To start this, my teammate John sent me http://www.intelsecurity.com/resources/wp-berserk-analysis-part-1.pdf. This is a paper explaining the exploit that Bleichenbacher described. I read it over, and tried to use their python code to generate a forged signature. I didn’t know what BITLEN, forge_prefix’s s parameter, target_EM_middle_mask and a few other things meant. I messed around with them, guessed BITLEN was the length of the signature in bits, pulled the mask to get the right EM from the paper, and eventually figured out that s was the target signature, the one you wanted to get back after the cube root. forge_prefix() was pretty much an efficient cube root finder. You gave it the signature, it gave you back a perfect cube. What differed from what the paper says is that forge_prefix() needs s to be the final signature. Eventually I figured out that the paper was really off from what I needed for this particular problem. This paper deals with the ASN.1 encoding, while the given JAR file doesn’t deal with ASN.1 at all.

So I wrote a bunch of new code to generate what should be a valid signature for the service, and kept testing it on the JAR until it passed. This only took a few minutes once I realized how it checked everything. It simply takes what you gave it, cube roots that value to get the signature to check, pads it with zeros in front until the length is 768 (the size of N), and then verifies that signature. The verification process is really simple, and if I had ignored the Intel paper, I would have gotten this problem much quicker.

Verification is done by first checking that the signature starts with 0001ffffffffff (0001 followed by 8 fs). After that, it checks that the signature is exactly 768 characters long and that the signature contains sha1(command). Then it reads through the string until it reaches 2 characters before the sha1 index. All characters from the first f until the end of the current read must be f. The 2 characters before the sha1 but after the fs must be 00. Then comes the sha1, which is simply just 40 characters. That is when it says “this is valid”.

So let’s review the whole verification requirements:

• 0001 + "f" * 8 + more fs? + 00 + sha1 (40 chars) = 768 characters
• 4 + 8 + ? + 2 + 40 = 768
• ? = 714 extra fs

However, this doesn’t check that there’s nothing after the sha1. So you can actually do:

• 0001 + "f" * 8 + 00 + sha1 (40 chars) + 714 of anything = 768 characters

That’s a pretty big flaw. Those 714 garbage characters are enough to generate a perfect cube. So, the hack is simply creating 0001 + "f" * 8 + 00 + sha1 (40 chars) + "f" * 714, and then having something like gmpy give you the floored cube root of that number (this works because the floored cube root has a perfect cube that is valid). Cube that, and you have your forged signature!

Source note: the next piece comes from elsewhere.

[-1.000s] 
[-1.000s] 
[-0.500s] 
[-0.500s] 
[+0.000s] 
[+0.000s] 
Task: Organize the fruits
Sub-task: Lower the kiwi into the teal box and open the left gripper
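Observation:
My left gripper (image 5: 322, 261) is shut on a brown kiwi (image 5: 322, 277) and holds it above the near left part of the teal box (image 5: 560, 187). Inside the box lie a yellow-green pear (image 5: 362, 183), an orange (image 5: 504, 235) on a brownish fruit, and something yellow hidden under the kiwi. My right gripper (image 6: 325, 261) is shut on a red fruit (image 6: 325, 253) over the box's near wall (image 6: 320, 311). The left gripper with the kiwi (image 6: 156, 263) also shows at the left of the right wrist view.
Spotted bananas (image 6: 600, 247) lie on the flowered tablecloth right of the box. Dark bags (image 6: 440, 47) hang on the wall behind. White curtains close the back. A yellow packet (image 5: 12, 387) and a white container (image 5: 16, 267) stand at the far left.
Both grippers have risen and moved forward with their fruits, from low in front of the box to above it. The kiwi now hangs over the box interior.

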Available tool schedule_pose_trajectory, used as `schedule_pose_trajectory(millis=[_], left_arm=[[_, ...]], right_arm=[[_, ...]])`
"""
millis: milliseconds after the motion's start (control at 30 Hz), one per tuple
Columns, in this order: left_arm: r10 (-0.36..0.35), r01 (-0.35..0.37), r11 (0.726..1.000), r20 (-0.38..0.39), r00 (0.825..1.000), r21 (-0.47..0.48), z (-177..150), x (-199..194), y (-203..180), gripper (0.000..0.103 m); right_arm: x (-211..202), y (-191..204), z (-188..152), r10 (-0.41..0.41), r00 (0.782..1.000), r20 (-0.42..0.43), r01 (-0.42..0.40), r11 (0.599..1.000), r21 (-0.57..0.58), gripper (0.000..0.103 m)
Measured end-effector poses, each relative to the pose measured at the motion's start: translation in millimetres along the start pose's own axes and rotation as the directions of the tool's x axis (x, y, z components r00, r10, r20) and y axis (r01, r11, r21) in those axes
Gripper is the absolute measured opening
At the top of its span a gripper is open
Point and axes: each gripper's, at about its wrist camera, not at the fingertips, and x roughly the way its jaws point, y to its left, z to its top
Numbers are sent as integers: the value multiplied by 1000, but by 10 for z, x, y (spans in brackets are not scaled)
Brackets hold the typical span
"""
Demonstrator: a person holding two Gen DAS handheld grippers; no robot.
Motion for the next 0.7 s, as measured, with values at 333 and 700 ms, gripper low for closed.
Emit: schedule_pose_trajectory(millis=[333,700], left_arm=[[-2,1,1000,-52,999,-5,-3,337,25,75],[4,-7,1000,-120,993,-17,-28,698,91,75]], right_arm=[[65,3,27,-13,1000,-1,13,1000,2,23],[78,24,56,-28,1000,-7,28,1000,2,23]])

This looks something like:

import gmpy2
from gmpy2 import mpz
from hashlib import sha1
message = "cat flag" # ls first time
messagesha = sha1(message.encode("ascii")).hexdigest() # sha1 of message
targetsig = "0001" + "f" * 8 + "00" + messagesha + "f" * 714 # target signature
targethex = int(targetsig, 16) # target signature, converted to an int
icbrt = gmpy2.iroot(mpz(targethex), 3) # integer cube root
# note: icbrt is a tuple of (result, exact).
# exact is True if it is a perfect cube root, False otherwise
perfectcube = icbrt[0] ** 3 # cube cube root
print(hex(perfectcube)) # print hex value, the result

Using this to generate an ls signature and a cat flag signature, I was able to get the flag “arent_signature_forgeries_just_great”